- _PROBLEM STATEMENT_: Search term "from": copy each line of the data containing it.

(SUPPLIED DATA begins)

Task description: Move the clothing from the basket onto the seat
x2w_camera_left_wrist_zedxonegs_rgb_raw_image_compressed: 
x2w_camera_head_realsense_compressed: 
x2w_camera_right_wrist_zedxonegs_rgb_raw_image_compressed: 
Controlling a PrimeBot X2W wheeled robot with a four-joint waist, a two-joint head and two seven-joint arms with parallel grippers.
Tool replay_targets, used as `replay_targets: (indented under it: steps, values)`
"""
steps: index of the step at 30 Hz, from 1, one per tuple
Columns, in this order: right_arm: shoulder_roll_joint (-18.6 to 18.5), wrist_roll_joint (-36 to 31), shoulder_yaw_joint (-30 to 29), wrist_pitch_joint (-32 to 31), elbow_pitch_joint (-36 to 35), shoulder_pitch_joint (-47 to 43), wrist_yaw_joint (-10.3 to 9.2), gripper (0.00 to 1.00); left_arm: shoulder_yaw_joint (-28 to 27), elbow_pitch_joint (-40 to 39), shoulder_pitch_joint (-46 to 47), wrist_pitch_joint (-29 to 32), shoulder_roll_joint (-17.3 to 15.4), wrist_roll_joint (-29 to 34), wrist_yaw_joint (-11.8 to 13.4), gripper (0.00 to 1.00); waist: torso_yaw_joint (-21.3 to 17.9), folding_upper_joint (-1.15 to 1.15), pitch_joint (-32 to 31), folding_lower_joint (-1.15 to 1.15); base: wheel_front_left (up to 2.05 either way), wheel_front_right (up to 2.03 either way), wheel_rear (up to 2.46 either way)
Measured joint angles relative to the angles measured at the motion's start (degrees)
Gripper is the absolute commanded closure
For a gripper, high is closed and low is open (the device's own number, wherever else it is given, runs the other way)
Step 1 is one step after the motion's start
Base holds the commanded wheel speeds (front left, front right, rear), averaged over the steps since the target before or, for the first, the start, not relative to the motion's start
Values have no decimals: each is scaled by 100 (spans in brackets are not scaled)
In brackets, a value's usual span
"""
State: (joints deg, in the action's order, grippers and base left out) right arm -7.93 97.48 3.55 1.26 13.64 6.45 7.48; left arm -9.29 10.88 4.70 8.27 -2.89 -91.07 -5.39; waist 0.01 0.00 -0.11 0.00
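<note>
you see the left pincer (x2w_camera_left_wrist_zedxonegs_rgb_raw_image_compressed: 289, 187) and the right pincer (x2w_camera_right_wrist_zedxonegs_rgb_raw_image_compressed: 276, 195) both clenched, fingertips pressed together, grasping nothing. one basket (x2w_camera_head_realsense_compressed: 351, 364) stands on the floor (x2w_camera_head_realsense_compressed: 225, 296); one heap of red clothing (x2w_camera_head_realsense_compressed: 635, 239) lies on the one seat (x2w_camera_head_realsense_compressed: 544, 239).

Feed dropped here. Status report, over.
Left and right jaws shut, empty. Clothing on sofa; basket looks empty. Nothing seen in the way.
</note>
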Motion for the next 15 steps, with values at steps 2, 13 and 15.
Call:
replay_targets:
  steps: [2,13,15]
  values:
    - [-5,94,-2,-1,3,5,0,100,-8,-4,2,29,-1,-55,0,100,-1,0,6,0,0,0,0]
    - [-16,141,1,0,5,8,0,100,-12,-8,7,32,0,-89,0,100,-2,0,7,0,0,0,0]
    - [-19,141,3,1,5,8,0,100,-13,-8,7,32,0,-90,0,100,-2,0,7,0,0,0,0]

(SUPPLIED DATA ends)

- _REPLY TO THE EXERCISE_:
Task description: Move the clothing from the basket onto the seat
steps: index of the step at 30 Hz, from 1, one per tuple

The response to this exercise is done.